_TASK GOAL_
Find each line below that includes "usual", then copy it.

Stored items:
---

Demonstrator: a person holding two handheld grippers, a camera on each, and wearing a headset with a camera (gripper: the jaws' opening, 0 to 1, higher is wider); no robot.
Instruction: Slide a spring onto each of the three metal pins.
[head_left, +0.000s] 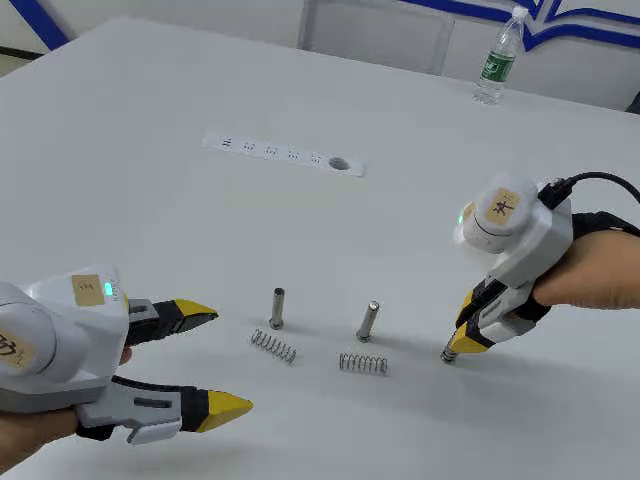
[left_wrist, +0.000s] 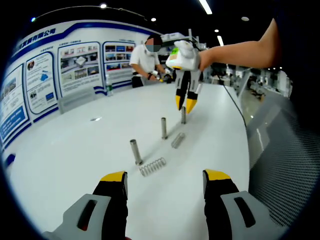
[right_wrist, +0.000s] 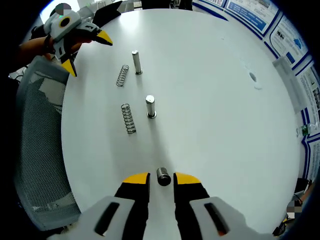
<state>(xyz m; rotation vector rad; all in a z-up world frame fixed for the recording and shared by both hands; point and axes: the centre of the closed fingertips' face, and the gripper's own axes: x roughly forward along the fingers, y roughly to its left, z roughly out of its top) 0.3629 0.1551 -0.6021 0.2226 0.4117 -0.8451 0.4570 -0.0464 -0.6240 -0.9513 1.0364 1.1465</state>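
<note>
White table (head_left: 150, 180) holds the work, with the middle pin (head_left: 368, 321) standing upright on it. Well to that pin's left the left gripper (head_left: 232, 360) hovers with jaws spread wide and empty, while to its right the right gripper (head_left: 460, 343) points down, jaws slightly parted either side of a third pin (head_left: 449, 353) that seems ringed by a coil. Another pin (head_left: 277, 308) stands left of the middle pin; one loose spring (head_left: 363, 363) lies just in front of the middle pin, and a second spring (head_left: 273, 346) lies further left.
</note>
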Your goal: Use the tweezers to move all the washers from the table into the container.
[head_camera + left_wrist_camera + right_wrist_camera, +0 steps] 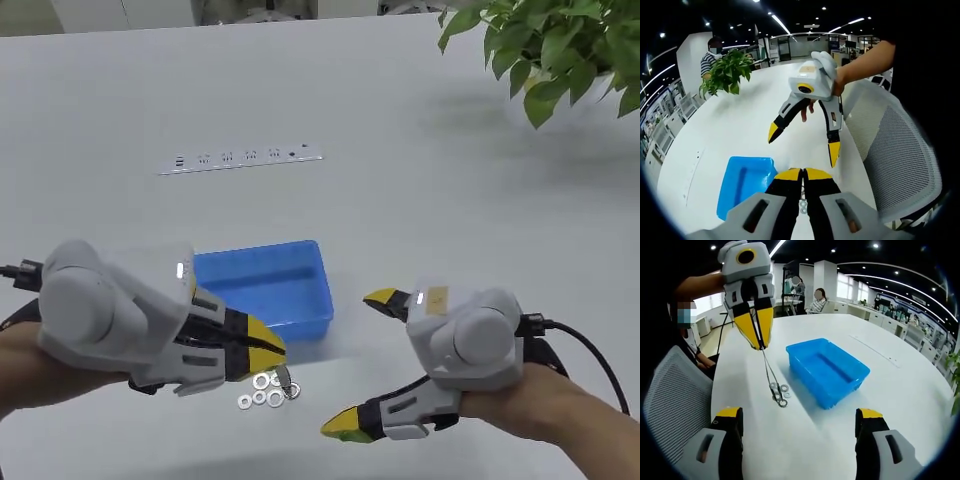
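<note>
Container (300,322) bare inside — washers (260,398) beside it, tweezers (769,372) among them.

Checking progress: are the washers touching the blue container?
Apart. The right gripper view shows bare table between the washers and the blue container.

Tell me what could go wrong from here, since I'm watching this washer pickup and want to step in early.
1. The washers lie bunched together beside the container, so the tweezers may nudge neighbours or lift two at once.
2. The left tongs pinch only the tweezers' top end, so the long thin legs could twist or slip.
3. Each washer must clear the container's wall; a weak pinch might drop it outside.
</note>
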Demonstrator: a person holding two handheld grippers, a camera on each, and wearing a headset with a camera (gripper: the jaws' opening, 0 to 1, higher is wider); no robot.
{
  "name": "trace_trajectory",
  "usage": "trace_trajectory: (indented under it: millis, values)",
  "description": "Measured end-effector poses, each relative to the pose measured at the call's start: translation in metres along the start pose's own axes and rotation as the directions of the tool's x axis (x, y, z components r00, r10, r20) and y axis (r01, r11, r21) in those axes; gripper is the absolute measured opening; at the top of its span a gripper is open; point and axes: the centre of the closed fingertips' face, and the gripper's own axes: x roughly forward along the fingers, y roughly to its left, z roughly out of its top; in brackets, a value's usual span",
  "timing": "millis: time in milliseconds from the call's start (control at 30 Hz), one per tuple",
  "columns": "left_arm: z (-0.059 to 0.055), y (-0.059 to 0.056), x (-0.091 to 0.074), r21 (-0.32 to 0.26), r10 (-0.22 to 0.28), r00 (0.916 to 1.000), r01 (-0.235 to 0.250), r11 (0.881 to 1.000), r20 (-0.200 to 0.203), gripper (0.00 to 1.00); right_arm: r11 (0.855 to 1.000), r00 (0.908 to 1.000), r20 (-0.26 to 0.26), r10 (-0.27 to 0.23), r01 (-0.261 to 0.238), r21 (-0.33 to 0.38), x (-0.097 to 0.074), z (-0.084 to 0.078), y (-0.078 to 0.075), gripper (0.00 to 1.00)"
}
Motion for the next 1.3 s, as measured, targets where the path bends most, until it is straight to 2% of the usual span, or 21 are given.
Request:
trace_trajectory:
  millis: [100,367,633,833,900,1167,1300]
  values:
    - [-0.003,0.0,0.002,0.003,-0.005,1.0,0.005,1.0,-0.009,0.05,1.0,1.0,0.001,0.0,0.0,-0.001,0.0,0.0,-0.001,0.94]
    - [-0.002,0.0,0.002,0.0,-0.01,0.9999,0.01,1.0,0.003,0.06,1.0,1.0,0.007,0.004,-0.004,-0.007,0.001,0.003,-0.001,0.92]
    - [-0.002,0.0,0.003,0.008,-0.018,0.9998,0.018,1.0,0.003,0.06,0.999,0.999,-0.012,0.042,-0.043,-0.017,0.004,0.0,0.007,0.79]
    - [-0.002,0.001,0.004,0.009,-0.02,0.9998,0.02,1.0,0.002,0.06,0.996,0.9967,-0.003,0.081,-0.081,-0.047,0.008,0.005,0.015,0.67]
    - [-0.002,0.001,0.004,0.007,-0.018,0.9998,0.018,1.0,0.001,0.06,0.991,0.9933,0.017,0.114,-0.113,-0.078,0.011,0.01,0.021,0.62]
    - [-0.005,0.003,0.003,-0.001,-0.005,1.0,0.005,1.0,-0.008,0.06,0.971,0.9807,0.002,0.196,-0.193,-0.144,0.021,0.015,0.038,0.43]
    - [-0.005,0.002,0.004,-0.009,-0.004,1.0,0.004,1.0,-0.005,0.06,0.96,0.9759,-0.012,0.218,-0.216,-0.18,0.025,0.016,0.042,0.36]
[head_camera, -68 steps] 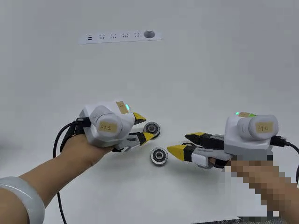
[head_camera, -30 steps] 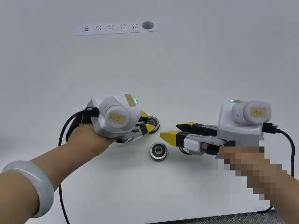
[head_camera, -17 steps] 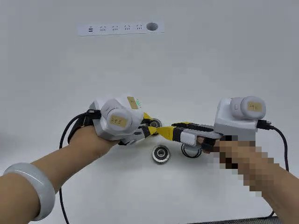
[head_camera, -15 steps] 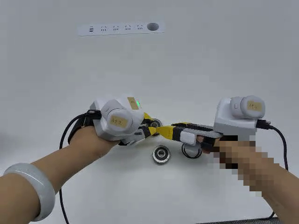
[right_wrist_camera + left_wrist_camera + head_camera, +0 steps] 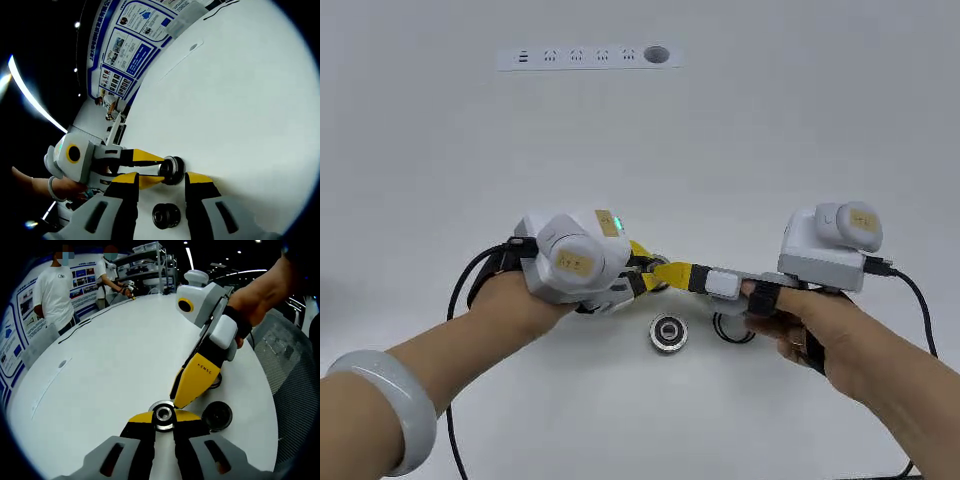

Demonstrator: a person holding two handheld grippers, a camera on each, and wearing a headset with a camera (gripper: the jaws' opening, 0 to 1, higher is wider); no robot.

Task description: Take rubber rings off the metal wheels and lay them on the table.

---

_RESULT OF THIS TASK_
  "description": "Measured end-effector poses, each relative to the pose measured at the call's start: translation in metres along the start pose's own axes and rotation as the directions of the tool's x axis (x, y, z components r00, r10, r20) and y axis (r01, r11, r21) in those axes; gripper is the absolute measured opening; at the top of its span a gripper is open; point and axes: the centre of the closed fingertips' face, and the gripper's own axes: x roughly forward along the fingers, y roughly to its left, z roughly out of its top; in brackets, a value's usual span",
Motion for the next 1.3 s, as measured, targets where the path bends most, until it is straight to 2% of the usual span, or 21 are given.

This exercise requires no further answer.